* _Your task_: Transcribe the listing below verbatim, omitting pictures.

[Data extract — start]

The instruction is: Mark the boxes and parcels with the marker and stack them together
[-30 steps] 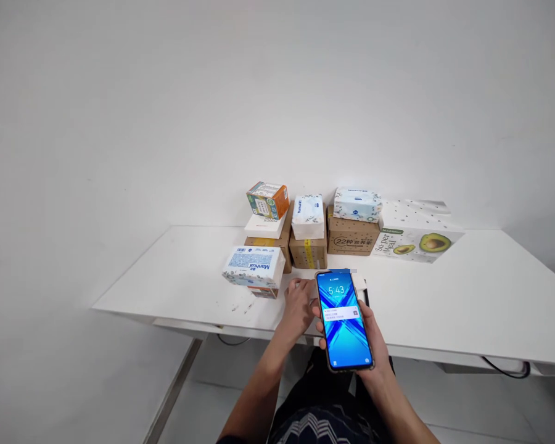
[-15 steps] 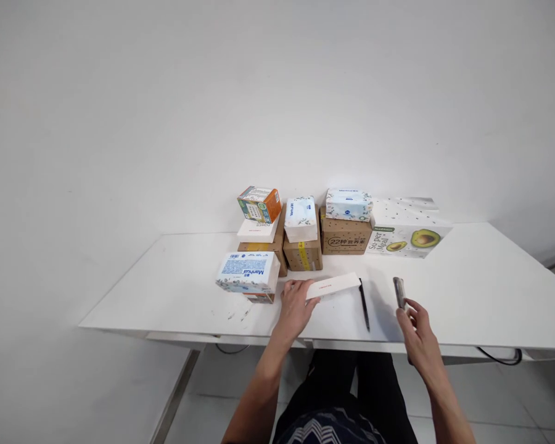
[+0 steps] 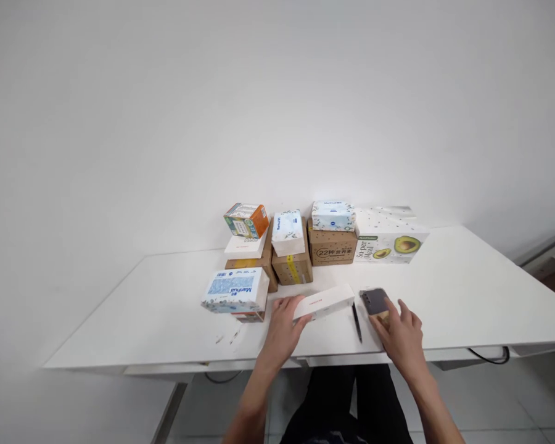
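My left hand is closed on the left end of a long, slim white box with small red print. The box's far end points right. My right hand is at a phone that lies back side up at the table's surface. Its thumb and forefinger touch the phone, and the other fingers are spread off it. Between the slim box and the phone lies a black pen.
Left of my left hand, a Manhua tissue pack rests on a small box. Behind stand brown cartons with tissue packs on top, an orange-green box on a white box, and an avocado-printed carton. The white table meets the wall.
My right hand has moved left and brought the phone from upright on edge to lying flat beside the pen. My left hand keeps its hold on the slim box. The view has shifted slightly.
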`<action>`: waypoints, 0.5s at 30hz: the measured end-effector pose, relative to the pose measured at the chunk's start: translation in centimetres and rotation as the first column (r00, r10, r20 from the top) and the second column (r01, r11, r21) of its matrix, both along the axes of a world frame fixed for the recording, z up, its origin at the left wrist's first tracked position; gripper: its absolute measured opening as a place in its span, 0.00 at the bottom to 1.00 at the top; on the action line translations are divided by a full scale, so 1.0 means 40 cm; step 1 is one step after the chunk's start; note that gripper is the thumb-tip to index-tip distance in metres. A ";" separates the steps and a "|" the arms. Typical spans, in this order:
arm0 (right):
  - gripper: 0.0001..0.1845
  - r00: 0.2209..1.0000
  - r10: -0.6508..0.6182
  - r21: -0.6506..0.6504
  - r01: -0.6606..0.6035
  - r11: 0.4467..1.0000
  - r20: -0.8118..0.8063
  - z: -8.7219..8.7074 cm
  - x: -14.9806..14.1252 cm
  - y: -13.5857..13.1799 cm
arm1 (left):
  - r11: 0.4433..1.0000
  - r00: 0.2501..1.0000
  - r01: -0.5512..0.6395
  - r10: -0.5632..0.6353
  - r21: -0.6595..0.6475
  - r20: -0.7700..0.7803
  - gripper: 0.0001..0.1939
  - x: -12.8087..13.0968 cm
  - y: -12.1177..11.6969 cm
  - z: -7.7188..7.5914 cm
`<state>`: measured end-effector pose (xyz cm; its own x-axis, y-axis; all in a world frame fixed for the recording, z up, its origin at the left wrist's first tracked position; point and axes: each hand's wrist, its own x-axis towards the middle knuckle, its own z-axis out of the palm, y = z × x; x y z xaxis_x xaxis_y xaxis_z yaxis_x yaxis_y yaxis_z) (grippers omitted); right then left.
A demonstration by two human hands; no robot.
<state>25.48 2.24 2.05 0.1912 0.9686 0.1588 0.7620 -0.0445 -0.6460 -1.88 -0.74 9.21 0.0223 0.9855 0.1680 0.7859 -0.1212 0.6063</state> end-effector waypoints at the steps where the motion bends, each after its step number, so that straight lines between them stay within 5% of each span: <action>1: 0.33 0.982 0.084 -0.009 -0.087 0.996 -0.170 0.024 0.017 -0.009 | 0.999 0.999 0.034 -0.034 -0.013 0.039 0.17 0.002 -0.008 0.016; 4: 0.37 0.743 0.261 -0.046 -0.365 0.930 -0.616 0.094 0.064 -0.048 | 0.978 0.970 0.189 -0.170 -0.094 0.175 0.17 0.016 -0.028 0.064; 6: 0.35 0.631 0.282 -0.052 -0.456 0.889 -0.722 0.122 0.089 -0.082 | 0.947 0.937 0.289 -0.249 -0.143 0.247 0.18 0.035 -0.034 0.087; 12: 0.24 0.804 0.216 -0.062 -0.299 0.952 -0.555 0.121 0.154 -0.178 | 0.857 0.868 0.476 -0.422 -0.197 0.262 0.18 0.124 -0.019 0.091; 15: 0.24 0.838 0.116 -0.076 -0.184 0.980 -0.533 0.128 0.210 -0.203 | 0.868 0.862 0.487 -0.459 -0.098 0.215 0.23 0.154 -0.011 0.068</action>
<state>33.90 -5.90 7.16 0.0632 0.9971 -0.0414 0.3153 -0.0593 -0.9471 4.29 -1.16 11.92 0.4754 0.8769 0.0713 0.5325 -0.3513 0.7700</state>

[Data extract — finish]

* _Solution to the exercise_:
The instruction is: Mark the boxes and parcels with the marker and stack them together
[-30 steps] 
[-15 steps] 
[+0 steps] 
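My left hand is closed on the left end of a long, slim white box with small red print. The box's far end points right. My right hand is at a phone that lies back side up at the table's surface. Its thumb and forefinger touch the phone, and the other fingers are spread off it. Between the slim box and the phone lies a black pen.
Left of my left hand, a Manhua tissue pack rests on a small box. Behind stand brown cartons with tissue packs on top, an orange-green box on a white box, and an avocado-printed carton. The white table meets the wall.
My right hand has moved left and brought the phone from upright on edge to lying flat beside the pen. My left hand keeps its hold on the slim box. The view has shifted slightly.
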`<action>`: waypoints, 0.5s at 30hz: the measured end-effector pose, relative to the pose measured at the chunk's start: translation in centimetres and rotation as the first column (r00, r10, r20 from the top) and the second column (r01, r11, r21) of its matrix, both along the axes of a world frame fixed for the recording, z up, its origin at the left wrist's first tracked position; gripper: its absolute measured opening as a place in its span, 0.00 at the bottom to 1.00 at the top; on the action line translations are divided by a full scale, so 1.0 means 40 cm; step 1 is one step after the chunk's start; note that gripper is the thumb-tip to index-tip distance in metres. A ";" separates the steps and a "|" the arms. Typical spans, in this order:
arm0 (right):
  - gripper: 0.0001..0.1845
  - r00: 0.2209..1.0000
  - r10: -0.6508..0.6182
  - r21: -0.6506..0.6504
  - r01: -0.6606..0.6035
  - r11: 0.4467..1.0000
  - r20: -0.8118..0.8063
  - z: -8.7219..8.7074 cm
  - x: -14.9806..14.1252 cm
  - y: -13.5857..13.1799 cm
arm1 (left):
  - r11: 0.4433..1.0000
  - r00: 0.2501..1.0000
  - r01: -0.5512..0.6395
  - r10: -0.5632..0.6353
  - r21: -0.6595..0.6475
  - r20: -0.7700..0.7803
  - gripper: 0.0001..0.1939
  - x: -12.8087..13.0968 cm
  - y: -12.1177..11.6969 cm
  - z: -7.7188..7.5914 cm
`<state>`: measured end-effector pose (xyz cm; its own x-axis, y-axis; all in a world frame fixed for the recording, z up, its origin at the left wrist's first tracked position; point and axes: each hand's wrist, its own x-axis towards the middle knuckle, its own z-axis out of the palm, y = z × x; x y z xaxis_x xaxis_y xaxis_z yaxis_x yaxis_y yaxis_z) (grippers omitted); right then left.
A demonstration by two human hands; no robot.
<state>25.48 2.24 2.05 0.1912 0.9686 0.1588 0.7620 -0.0445 -0.6460 -1.88 -0.74 9.21 0.0223 0.9855 0.1680 0.7859 -0.1212 0.6063</state> end-effector waypoints at the steps where the motion bends, each after its step number, so that straight lines between them stay within 5% of each span: <action>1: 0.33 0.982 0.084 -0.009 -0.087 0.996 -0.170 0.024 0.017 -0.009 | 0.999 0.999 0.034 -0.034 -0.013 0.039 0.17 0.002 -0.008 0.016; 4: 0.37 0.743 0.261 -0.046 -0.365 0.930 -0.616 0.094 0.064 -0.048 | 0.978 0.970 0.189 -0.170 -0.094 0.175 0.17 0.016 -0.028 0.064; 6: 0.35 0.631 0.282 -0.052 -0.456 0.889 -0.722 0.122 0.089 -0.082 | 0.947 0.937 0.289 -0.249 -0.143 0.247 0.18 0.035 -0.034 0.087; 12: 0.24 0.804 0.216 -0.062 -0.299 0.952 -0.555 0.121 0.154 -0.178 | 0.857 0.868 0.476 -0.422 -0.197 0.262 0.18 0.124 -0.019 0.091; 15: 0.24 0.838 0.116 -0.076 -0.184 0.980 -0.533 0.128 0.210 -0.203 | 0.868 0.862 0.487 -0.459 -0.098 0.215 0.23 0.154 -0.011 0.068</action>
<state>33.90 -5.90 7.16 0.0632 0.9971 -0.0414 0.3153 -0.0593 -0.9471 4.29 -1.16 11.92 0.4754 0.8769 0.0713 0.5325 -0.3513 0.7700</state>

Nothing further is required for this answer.